Big Techs can also cross-subsidize their financial businesses, which are only a small part of what they do. By providing a range of interlocking services, they can prevent their customers from switching providers.

Regulators have responded with open banking rules requiring financial firms to share their customer data with third parties when customers consent. They have authorized the use of application programming interfaces that allow third-party providers to plug directly into financial websites to obtain customer data.

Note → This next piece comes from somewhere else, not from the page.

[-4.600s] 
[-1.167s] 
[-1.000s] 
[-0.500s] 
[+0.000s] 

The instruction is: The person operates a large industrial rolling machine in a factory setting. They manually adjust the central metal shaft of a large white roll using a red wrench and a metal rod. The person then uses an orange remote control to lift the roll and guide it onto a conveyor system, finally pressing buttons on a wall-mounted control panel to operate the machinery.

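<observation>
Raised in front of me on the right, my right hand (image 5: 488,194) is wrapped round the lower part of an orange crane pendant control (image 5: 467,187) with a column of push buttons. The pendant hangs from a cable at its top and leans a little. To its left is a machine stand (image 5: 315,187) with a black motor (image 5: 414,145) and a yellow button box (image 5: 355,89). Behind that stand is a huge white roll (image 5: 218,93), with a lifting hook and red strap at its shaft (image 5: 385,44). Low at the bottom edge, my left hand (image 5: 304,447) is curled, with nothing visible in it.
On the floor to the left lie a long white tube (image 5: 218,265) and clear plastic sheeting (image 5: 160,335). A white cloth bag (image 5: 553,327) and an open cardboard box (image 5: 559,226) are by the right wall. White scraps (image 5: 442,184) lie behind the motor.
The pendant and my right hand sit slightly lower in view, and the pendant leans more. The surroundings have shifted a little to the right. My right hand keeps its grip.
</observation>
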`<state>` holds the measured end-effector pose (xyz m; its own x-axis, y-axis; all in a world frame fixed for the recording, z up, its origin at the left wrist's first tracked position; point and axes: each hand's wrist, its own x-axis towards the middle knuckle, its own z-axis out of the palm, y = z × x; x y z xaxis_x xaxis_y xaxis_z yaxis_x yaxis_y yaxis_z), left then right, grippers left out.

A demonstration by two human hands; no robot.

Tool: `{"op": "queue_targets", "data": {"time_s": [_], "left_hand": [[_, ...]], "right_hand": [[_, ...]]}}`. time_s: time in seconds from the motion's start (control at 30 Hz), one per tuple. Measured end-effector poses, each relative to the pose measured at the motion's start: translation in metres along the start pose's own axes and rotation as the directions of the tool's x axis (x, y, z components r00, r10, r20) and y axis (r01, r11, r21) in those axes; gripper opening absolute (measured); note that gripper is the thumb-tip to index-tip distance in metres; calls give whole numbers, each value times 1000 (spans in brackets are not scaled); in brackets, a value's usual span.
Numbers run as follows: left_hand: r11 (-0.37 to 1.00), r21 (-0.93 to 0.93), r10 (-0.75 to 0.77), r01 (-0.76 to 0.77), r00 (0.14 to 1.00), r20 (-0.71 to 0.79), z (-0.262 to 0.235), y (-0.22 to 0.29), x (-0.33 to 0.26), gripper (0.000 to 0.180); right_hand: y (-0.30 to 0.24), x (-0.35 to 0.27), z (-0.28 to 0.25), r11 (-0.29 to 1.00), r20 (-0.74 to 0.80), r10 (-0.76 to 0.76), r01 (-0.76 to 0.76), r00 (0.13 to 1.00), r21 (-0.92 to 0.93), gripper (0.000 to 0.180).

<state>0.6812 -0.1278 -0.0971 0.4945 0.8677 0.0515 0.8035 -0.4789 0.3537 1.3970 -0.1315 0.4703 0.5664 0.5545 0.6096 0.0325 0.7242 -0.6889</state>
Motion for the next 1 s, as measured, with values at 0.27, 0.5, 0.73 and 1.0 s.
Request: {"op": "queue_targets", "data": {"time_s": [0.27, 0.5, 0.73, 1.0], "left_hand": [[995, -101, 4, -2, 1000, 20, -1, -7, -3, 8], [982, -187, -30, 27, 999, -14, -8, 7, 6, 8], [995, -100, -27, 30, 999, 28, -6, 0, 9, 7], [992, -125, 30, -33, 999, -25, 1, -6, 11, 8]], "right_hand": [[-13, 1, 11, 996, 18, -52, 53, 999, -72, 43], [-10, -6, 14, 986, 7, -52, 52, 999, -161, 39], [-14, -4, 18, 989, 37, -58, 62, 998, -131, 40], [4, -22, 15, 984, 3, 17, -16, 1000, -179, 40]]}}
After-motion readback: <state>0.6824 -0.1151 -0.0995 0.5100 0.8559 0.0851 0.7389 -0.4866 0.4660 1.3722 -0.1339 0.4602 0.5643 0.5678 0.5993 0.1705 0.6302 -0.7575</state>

It is not clear that this is enough. Big Techs can use their platforms to generate large amounts of customer data, employ it in training their AI algorithms, and identify high-quality loans more efficiently than competitors lacking the same information.

Customers may be able to move their financial data to another bank or fintech, but what about their nonfinancial data? What about the algorithm that has been trained up using one’s data and that of other customers? Without this, digital banks and fintechs won’t be able to price and target their services as efficiently as the Big Techs. Problems of consumer lock-in and market dominance won’t be overcome.

In an old parable about banks and regulators, the banks are greyhounds – they run very fast. The regulators are bloodhounds, slow afoot but faithfully on the trail. In the age of the platform economy, the bloodhounds are going to have to pick up the pace. Given that only three central banks report having dedicated fintech departments, there is reason to worry that they will lose the scent.

Barry Eichengreen is Professor of Economics at the University of California, Berkeley. He is the author of many books, including The Populist Temptation: Economic Grievance and Political Reaction in the Modern Era.